• HOW TO COMPLETE THIS TASK
Please reproduce each of the entries below exactly as they appear.

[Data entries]
▬▬▬

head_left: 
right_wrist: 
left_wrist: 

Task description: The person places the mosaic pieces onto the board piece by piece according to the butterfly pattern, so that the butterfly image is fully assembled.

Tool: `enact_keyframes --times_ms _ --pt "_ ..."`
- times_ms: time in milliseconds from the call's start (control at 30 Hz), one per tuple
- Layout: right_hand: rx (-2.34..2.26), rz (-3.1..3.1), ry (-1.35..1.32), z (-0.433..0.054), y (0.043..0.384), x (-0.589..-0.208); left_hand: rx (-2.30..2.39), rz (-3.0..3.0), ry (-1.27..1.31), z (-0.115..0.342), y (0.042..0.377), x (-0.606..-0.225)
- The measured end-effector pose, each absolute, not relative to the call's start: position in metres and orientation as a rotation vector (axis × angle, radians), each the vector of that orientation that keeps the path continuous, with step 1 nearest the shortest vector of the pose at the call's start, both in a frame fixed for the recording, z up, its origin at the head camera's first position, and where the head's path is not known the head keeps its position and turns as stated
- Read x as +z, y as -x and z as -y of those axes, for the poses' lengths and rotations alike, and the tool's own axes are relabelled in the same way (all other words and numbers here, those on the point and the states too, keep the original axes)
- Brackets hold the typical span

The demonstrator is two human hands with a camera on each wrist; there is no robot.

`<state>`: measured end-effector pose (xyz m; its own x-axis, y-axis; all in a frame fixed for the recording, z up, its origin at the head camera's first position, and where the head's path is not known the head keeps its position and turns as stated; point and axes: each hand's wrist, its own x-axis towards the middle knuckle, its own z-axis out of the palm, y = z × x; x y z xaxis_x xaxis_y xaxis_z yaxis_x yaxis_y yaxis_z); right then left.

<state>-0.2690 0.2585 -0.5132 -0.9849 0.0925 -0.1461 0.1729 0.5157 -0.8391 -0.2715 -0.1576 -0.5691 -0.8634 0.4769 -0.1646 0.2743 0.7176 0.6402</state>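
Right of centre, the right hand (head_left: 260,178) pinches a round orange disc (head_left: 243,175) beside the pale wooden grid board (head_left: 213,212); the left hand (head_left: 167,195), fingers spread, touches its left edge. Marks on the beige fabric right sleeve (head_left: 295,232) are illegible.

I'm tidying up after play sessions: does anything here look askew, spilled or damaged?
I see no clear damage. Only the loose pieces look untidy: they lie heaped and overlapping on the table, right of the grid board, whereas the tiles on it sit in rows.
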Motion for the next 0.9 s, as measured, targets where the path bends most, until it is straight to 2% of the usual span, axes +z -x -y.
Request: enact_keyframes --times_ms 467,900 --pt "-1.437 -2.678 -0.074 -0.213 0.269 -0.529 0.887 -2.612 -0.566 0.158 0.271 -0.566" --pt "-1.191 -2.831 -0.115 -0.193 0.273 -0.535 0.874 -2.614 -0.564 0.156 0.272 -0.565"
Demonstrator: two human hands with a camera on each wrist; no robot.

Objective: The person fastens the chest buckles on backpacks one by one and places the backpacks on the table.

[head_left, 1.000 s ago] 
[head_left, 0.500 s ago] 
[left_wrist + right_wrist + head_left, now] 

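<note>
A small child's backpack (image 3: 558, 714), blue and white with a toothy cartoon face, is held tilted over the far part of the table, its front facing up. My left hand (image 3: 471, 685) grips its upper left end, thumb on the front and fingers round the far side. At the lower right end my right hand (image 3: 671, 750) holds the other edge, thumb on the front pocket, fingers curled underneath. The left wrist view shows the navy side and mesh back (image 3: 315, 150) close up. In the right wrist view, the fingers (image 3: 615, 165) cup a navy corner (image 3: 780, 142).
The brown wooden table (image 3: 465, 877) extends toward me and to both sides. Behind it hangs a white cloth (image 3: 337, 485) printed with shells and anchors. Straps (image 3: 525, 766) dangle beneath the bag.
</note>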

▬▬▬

• RESPONSE FOR THIS EXERCISE
head_left: 
right_wrist: 
left_wrist: 

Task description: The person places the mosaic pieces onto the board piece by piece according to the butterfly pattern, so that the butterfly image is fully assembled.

Tool: `enact_keyframes --times_ms _ --pt "_ ..."`
- times_ms: time in milliseconds from the call's start (control at 30 Hz), one per tuple
- Layout: right_hand: rx (-2.34..2.26), rz (-3.1..3.1), ry (-1.35..1.32), z (-0.433..0.054), y (0.043..0.384), x (-0.589..-0.208); left_hand: rx (-2.30..2.39), rz (-3.0..3.0), ry (-1.27..1.31), z (-0.115..0.342), y (0.042..0.377), x (-0.606..-0.225)
- The measured end-effector pose, each absolute, not relative to the call's start: position in metres and orientation as a rotation vector (axis × angle, radians), each the vector of that orientation that keeps the path continuous, with step 1 nearest the shortest vector of the pose at the call's start, both in a frame fixed for the recording, z up, its origin at the head camera's first position, and where the head's path is not known the head keeps its position and turns as stated
- Read x as +z, y as -x and z as -y of those axes, for the poses' lengths and rotations alike, and the tool's own axes are relabelled in the same way (all other words and numbers here, those on the point and the states too, keep the original axes)
- Brackets hold the typical span

The demonstrator is two human hands with a camera on each wrist; there is no robot.

`<state>`: measured end-effector pose (xyz m; its own x-axis, y-axis; all in a frame fixed for the recording, z up, its origin at the head camera's first position, and where the head's path is not known the head keeps its position and turns as stated; point and axes: each hand's wrist, its own x-axis towards the middle knuckle, its own z-axis out of the palm, y = z × x; x y z xaxis_x xaxis_y xaxis_z yaxis_x yaxis_y yaxis_z); right then left.

<state>-0.2690 0.2585 -0.5132 -0.9849 0.0925 -0.1461 0.1729 0.5157 -0.8391 -0.2715 -0.1576 -0.5691 -0.8634 0.4769 -0.1646 0.2743 0.7176 0.6402</state>
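Right of centre, the right hand (head_left: 260,178) pinches a round orange disc (head_left: 243,175) beside the pale wooden grid board (head_left: 213,212); the left hand (head_left: 167,195), fingers spread, touches its left edge. Marks on the beige fabric right sleeve (head_left: 295,232) are illegible.

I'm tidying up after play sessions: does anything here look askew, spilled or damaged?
I see no clear damage. Only the loose pieces look untidy: they lie heaped and overlapping on the table, right of the grid board, whereas the tiles on it sit in rows.
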Motion for the next 0.9 s, as measured, targets where the path bends most, until it is straight to 2% of the usual span, axes +z -x -y.
Request: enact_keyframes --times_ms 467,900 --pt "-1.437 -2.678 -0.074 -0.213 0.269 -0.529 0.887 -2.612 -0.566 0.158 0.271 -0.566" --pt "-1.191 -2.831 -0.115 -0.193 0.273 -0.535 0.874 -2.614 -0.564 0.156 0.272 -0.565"
Demonstrator: two human hands with a camera on each wrist; no robot.

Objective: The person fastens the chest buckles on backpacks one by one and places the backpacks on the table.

[head_left, 1.000 s ago] 
[head_left, 0.500 s ago] 
[left_wrist + right_wrist + head_left, now] 

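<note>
A small child's backpack (image 3: 558, 714), blue and white with a toothy cartoon face, is held tilted over the far part of the table, its front facing up. My left hand (image 3: 471, 685) grips its upper left end, thumb on the front and fingers round the far side. At the lower right end my right hand (image 3: 671, 750) holds the other edge, thumb on the front pocket, fingers curled underneath. The left wrist view shows the navy side and mesh back (image 3: 315, 150) close up. In the right wrist view, the fingers (image 3: 615, 165) cup a navy corner (image 3: 780, 142).
The brown wooden table (image 3: 465, 877) extends toward me and to both sides. Behind it hangs a white cloth (image 3: 337, 485) printed with shells and anchors. Straps (image 3: 525, 766) dangle beneath the bag.
</note>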

There is no additional output for this exercise.